[Task item]
Exactly the lines from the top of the records below through the one containing "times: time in" must be set down, with no line added or dropped.

====================

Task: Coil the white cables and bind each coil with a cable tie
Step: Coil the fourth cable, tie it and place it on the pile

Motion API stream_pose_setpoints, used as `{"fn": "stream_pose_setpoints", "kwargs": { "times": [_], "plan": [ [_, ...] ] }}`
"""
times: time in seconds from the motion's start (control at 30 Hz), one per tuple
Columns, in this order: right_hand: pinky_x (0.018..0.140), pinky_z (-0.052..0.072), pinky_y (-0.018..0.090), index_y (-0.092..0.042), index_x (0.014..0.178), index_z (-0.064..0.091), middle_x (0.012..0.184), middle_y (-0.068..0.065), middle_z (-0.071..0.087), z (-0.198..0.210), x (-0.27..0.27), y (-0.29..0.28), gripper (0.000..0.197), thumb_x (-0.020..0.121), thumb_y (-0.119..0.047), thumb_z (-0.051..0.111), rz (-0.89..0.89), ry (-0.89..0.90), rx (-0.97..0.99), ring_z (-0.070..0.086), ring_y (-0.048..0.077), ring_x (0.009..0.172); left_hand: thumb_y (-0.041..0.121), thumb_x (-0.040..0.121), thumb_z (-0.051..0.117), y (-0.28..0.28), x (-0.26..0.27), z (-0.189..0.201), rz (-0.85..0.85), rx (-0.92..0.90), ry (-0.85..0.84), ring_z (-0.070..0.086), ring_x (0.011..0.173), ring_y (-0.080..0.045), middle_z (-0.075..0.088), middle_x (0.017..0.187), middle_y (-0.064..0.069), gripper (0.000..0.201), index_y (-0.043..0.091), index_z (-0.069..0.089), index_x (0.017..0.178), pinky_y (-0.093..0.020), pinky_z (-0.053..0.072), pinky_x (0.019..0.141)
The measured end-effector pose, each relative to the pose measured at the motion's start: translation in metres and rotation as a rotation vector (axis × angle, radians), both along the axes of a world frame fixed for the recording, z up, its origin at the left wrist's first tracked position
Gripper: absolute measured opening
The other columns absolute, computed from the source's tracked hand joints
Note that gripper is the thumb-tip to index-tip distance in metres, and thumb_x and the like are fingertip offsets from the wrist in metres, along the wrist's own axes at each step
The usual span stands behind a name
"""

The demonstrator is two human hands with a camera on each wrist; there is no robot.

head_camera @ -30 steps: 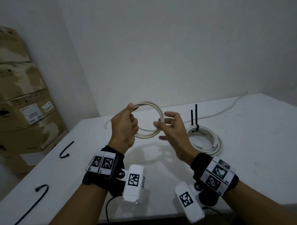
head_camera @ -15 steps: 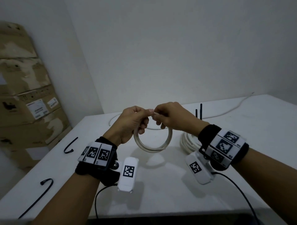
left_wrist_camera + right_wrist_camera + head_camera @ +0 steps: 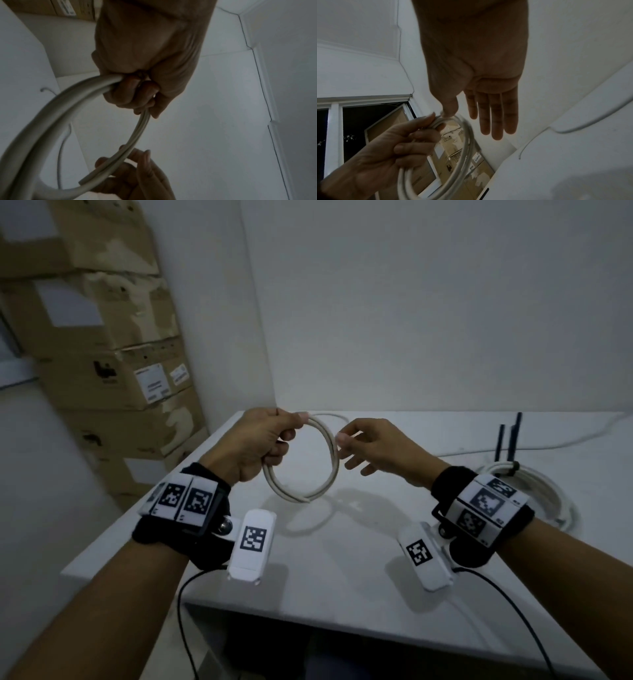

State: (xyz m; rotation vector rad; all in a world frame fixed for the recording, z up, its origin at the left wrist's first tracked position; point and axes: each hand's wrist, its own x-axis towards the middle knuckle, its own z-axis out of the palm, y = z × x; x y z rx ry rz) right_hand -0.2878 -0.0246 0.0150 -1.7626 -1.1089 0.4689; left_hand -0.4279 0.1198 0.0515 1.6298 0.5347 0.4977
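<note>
A small coil of white cable hangs upright above the white table. My left hand grips its upper left part with curled fingers, which is also plain in the left wrist view. My right hand is at the coil's right side. Its fingers are straight and only the thumb tip touches the cable. A second white coil lies on the table at the right, bound by a black cable tie whose tails stand up.
A loose white cable runs along the table's back edge by the wall. Stacked cardboard boxes stand left of the table. The table's near edge is just below my wrists.
My hands were together at the top of the coil; the right hand has since slid off to the coil's right side and straightened its fingers. The left hand keeps its grip.
</note>
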Motion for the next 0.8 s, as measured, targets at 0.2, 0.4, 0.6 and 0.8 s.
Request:
{"fn": "stream_pose_setpoints", "kwargs": {
  "times": [0.2, 0.4, 0.6, 0.8],
  "plan": [
    [0.053, 0.050, 0.028, -0.006, 0.101, 0.063, 0.083, 0.011, 0.066, -0.014, -0.026, 0.056, 0.019, 0.096, -0.021, 0.052, 0.092, 0.048, -0.125, 0.064, 0.021, 0.065, 0.025, 0.093, 0.055, 0.053, -0.061, 0.000, 0.137, -0.026, 0.043, 0.018, 0.032, -0.003, 0.030, 0.048, 0.008, 0.024, 0.013, 0.052, 0.073, -0.012, 0.011, 0.032],
    [0.045, 0.044, 0.022, -0.011, 0.102, 0.065, 0.072, 0.005, 0.063, -0.032, -0.093, 0.122, 0.017, 0.093, -0.009, 0.050, 0.453, -0.102, -0.377, 0.060, 0.016, 0.055, 0.018, 0.090, 0.031, 0.086, -0.123, 0.000, 0.176, -0.118, 0.114, 0.018, 0.029, -0.005, 0.030, 0.046, 0.006, 0.028, 0.009, 0.050, 0.073, -0.011, 0.011, 0.032],
    [0.044, 0.042, 0.021, -0.018, 0.124, 0.057, 0.075, 0.004, 0.061, -0.038, -0.145, 0.174, 0.031, 0.094, -0.011, 0.052, 0.617, -0.202, -0.496, 0.058, 0.016, 0.057, 0.018, 0.092, 0.032, 0.100, -0.172, -0.007, 0.290, -0.120, 0.137, 0.019, 0.029, -0.005, 0.032, 0.045, 0.006, 0.024, 0.012, 0.048, 0.074, -0.014, 0.010, 0.031],
    [0.047, 0.043, 0.022, -0.022, 0.118, 0.061, 0.064, -0.001, 0.056, -0.050, -0.174, 0.192, 0.033, 0.087, -0.010, 0.056, 0.646, -0.595, -0.616, 0.048, 0.012, 0.049, 0.018, 0.092, 0.033, 0.110, -0.187, -0.014, 0.339, -0.122, 0.130, 0.018, 0.029, -0.005, 0.033, 0.044, 0.007, 0.024, 0.012, 0.048, 0.074, -0.013, 0.014, 0.029]
  ]
}}
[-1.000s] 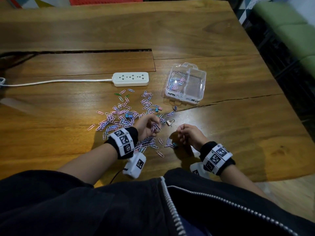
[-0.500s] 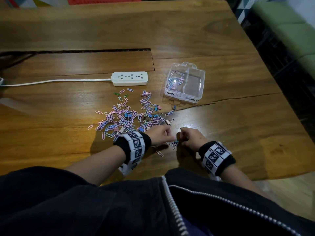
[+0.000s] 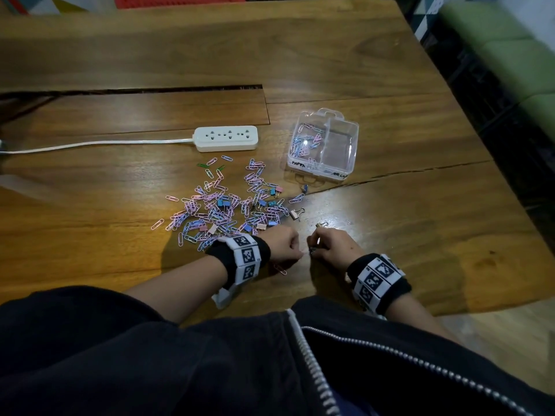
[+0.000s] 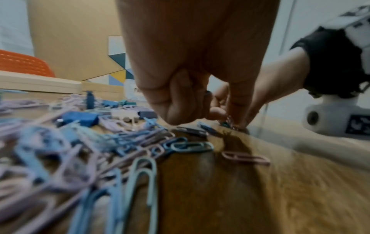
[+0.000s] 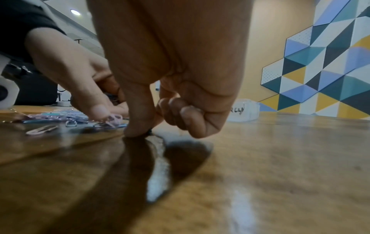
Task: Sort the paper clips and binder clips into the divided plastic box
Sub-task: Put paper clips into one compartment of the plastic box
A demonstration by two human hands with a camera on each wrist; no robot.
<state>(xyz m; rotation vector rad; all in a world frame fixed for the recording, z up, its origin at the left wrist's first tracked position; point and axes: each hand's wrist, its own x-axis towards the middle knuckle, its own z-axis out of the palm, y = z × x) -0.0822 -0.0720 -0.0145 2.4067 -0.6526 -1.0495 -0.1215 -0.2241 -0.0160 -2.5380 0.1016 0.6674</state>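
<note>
On table, pastel paper clips point(image 3: 222, 205), clear divided box point(image 3: 324, 145), grips' hold unclear.

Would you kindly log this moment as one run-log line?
left hand: pinching clips | right hand: pinching at table | box: right half empty

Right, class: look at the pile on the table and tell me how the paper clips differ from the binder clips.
The paper clips are thin flat wire loops; the binder clips are chunky blocks with wire handles. Paper clips far outnumber binder clips. Some paper clips already lie in the plastic box, while no binder clips show there. Both come in pastel colours and lie mixed on the wooden table.
</note>
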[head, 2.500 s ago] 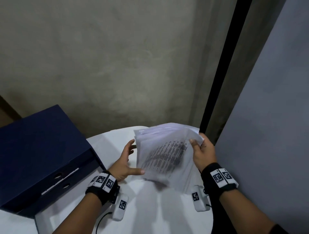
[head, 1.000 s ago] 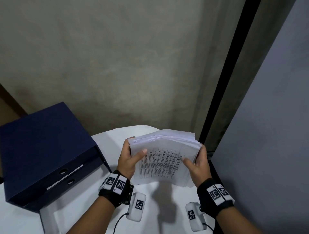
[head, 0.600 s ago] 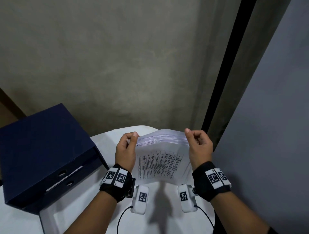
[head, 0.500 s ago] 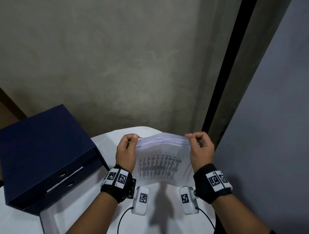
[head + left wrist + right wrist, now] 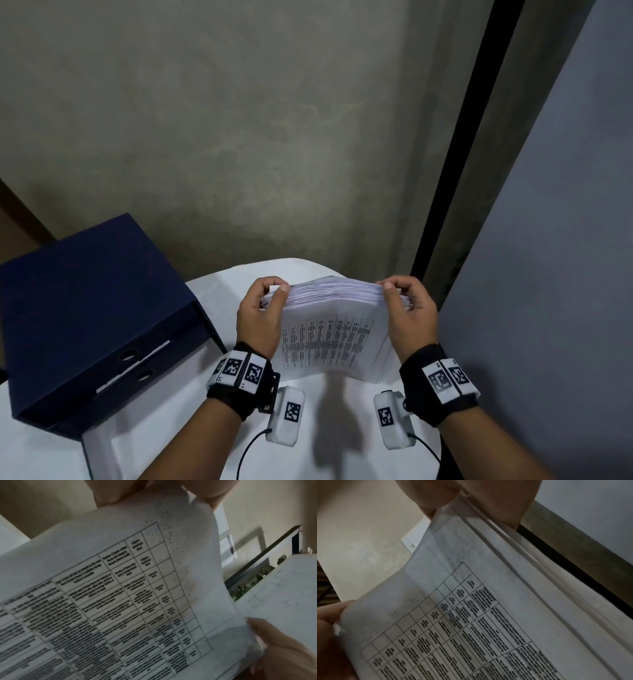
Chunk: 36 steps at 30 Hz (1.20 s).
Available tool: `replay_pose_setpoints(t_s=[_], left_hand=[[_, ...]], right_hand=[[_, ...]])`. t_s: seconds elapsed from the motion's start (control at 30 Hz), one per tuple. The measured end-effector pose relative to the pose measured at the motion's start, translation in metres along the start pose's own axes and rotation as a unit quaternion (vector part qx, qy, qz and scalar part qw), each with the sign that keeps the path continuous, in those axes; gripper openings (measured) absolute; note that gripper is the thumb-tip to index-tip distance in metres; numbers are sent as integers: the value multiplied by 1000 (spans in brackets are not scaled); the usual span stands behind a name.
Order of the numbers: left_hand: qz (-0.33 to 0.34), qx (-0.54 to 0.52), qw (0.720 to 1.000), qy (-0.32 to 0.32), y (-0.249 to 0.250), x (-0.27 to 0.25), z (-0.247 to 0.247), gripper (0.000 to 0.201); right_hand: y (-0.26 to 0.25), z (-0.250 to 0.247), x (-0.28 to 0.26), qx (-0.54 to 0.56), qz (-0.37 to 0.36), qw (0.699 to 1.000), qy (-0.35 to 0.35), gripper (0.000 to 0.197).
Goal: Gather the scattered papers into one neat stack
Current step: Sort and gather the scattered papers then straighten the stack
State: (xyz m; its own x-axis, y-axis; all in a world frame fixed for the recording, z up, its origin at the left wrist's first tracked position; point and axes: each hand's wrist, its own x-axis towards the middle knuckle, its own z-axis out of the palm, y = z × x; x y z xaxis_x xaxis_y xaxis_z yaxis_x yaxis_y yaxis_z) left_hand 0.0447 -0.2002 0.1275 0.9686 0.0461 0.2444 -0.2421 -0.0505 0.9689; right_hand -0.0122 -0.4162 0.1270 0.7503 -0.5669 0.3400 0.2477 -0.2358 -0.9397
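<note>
**Both hands clamp the paper stack upright over the white tabletop**

While the stack of papers [image 5: 327, 337] stands on its lower edge, tilted toward the person, the left hand [image 5: 260, 317] pinches its top left corner and the right hand [image 5: 409, 313] pinches the top right corner. Each grip is closed on the paper: thumbs on the near printed face, curled fingers over the top edge and down the back. Between the two grips the top edges of the sheets bow up in a shallow arch, and they look fairly even there. On the right side, a few sheet edges poke out past the right hand's fingers. The near sheet carries a printed table of small dark text; the wrist views show its grid lines close up, with the words too blurred to read. Below the grips, the stack's bottom edge sits at or just above the tabletop [image 5: 219, 298]; contact cannot be judged. Left of the left grip, well apart from the papers, a dark blue box file [image 5: 85, 308] lies on the same tabletop. Behind both grips rises a grey-green wall [image 5: 239, 120].
</note>
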Motion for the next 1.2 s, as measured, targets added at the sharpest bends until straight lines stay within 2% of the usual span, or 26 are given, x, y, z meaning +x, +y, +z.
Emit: replay_pose_setpoints(t_s=[0.07,0.23,0.33,0.37,0.47,0.53,0.63,0.7,0.73,0.8,0.87,0.93,1.03,1.13,1.2], left_hand=[[4,-17,1000,7,1,-1,3,9],[-31,-76,996,25,-5,0,2,19],[-36,-81,995,37,-5,-2,3,20],[-30,-76,996,40,-4,-3,4,22],[0,-76,997,29,-1,-8,4,46],[-4,-49,998,30,-5,-8,7,51],[-49,50,994,87,-11,-6,18,52],[-87,86,984,128,-11,-3,24,57],[-105,87,980,144,-10,-1,26,60],[-120,80,977,160,-8,5,24,63],[-110,85,977,163,-5,12,19,64],[-100,85,977,167,-2,17,14,64],[-100,91,976,173,6,24,14,65],[-94,72,978,170,18,28,17,62],[-70,1,989,128,18,35,13,57]], right_hand=[[1,0,-2,-10,0,1000,-10,10],[2,-2,-2,12,15,1000,9,14],[1,-3,-4,38,10,999,-13,7],[2,-5,-5,42,6,999,-30,17],[10,-14,-10,55,-13,992,-114,51],[15,-17,-14,38,-27,989,-143,59],[15,-9,-16,-6,-29,993,-118,39],[15,-2,-16,-10,-26,993,-119,32],[15,-3,-16,-1,-18,992,-128,35],[18,-10,-17,-5,-14,987,-158,55],[23,-19,-17,-38,-24,978,-202,63],[33,-25,-16,-53,-31,971,-232,49],[41,-27,-14,-41,18,974,-222,30],[35,-19,-13,-20,38,978,-203,26],[31,-13,-9,-6,52,983,-177,25]])
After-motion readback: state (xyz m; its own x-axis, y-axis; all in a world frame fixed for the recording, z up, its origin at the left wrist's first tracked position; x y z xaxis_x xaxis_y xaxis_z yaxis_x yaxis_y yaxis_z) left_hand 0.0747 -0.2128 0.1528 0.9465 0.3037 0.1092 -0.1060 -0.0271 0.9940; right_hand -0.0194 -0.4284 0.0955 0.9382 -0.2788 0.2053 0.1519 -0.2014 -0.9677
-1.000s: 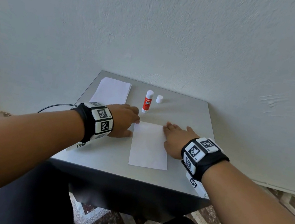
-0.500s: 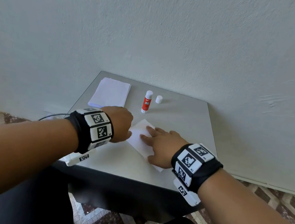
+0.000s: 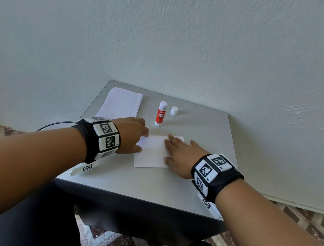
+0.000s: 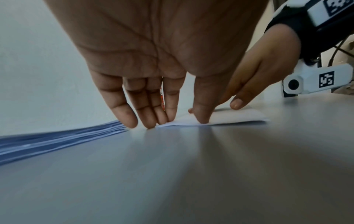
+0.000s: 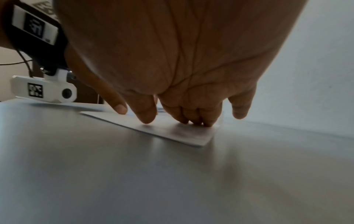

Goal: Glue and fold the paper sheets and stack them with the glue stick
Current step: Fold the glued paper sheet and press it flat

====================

[Written reply]
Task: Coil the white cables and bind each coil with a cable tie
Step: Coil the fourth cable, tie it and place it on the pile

Motion API stream_pose_setpoints, used as `{"fn": "stream_pose_setpoints", "kwargs": { "times": [_], "plan": [ [_, ...] ] }}`
"""
times: time in seconds from the motion's start (control at 30 Hz), one per tuple

Nothing remains to be written for this exercise.